Staff shortages force closure of hospital beds
INPATIENT beds at Alston hospital will temporarily close later this month because of a difficulty in recruiting new nursing staff.
Hospital campaigners have argued that it is difficult to attract qualified nurses to the area because the beds were threatened with possible permanent closure under the Success Regime consultation covering community hospitals in Alston, Penrith and Keswick.
Cumbria Partnership NHS Foundation Trust, which runs the hospital, said it was unable to safely staff the ward 24 hours a day, seven days a week.
The beds closure is set to begin on the week beginning Monday, 17th April, because, despite a national recruitment campaign, there continues to be registered nursing vacancies and the staffing situation has now become unsustainable. The situation will be reviewed on a monthly basis.
A trust spokesman said staff at Alston had been going “above and beyond their normal call of duty for some considerable time” in order to maintain safe staffing levels for the ward.
This included cancelling planned holidays and working on days off, as well as doing extra hours on an ongoing basis. Qualified trust managers were also covering shifts to keep the service running.
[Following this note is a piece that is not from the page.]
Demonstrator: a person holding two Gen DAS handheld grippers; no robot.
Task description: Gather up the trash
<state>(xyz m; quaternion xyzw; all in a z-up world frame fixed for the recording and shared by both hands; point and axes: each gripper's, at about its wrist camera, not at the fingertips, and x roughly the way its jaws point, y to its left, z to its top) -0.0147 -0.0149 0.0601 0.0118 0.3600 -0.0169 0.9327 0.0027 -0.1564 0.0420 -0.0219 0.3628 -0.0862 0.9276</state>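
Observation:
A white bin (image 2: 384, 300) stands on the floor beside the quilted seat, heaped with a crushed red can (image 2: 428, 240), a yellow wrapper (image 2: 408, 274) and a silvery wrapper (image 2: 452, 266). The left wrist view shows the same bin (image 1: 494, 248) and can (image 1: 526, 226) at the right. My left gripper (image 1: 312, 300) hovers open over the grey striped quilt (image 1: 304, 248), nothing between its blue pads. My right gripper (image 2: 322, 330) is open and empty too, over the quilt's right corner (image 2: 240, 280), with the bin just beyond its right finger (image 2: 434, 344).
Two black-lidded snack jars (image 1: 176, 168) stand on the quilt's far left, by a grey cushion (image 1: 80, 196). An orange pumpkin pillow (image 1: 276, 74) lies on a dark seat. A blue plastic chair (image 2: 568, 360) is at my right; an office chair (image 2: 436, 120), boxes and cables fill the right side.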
However, this had led to a reduction in the Alston community service in order to maintain the beds, which was not a sustainable position.
To minimise the closure of the six hospital beds, staff will remain in Alston to deliver a more comprehensive community based service enabling more people to receive the care they need at home.
During the beds closure staff will also continue to run a nurse-led treatment centre, an outpatient department and a day hospital from the hospital premises.
Jane Mayes, an Alston community hospital campaigner, said this was not the first temporary closure of beds and nurses could be reluctant to apply for the vacancies because of the long-term uncertainty.
She added: “It is a self-fulfilling prophecy — they can’t get staff to come to Alston, including moving here, because the beds are under a death sentence.”
Ms Mayes, of Hill House Farm, said that during the shortfall staff members could be moved to Alston from other areas to keep the beds open.
She added: “There are two kinds of staff presumably — those who choose to live and work in Alston and those who are directed to work there, for example bank or pool nurses. There is no transparency about how and why bank nurses are not being sent to Alston; surely it’s not too far to ask them to travel if Alston people are being asked to travel further to receive treatment?”
Rory Stewart, the MP for Penrith and the Border, said: “I am very concerned. This is a question of recruitment making sure that we can convince qualified NHS nurses that Alston is a great place to work and live.”
He said the Alston community were “fiercely proud of their area” and they wanted to encourage people to come and work there. He added: “We need to put a strong call out for anyone that is interested in working in a wonderful community to come forward.”
Dr. Craig Melrose, the trust’s associate medical director, said remaining patients would continue to be cared for until they were discharged.
He added: “The staff will then provide an enhanced community service, moving from the existing five-day-a-week 8am until 4pm service to a seven-day-a-week 8am until 11pm service.
“The longer operating hours of the community services mean that those needing care can stay in their own homes and the nursing and rehabilitative treatments can be brought to them.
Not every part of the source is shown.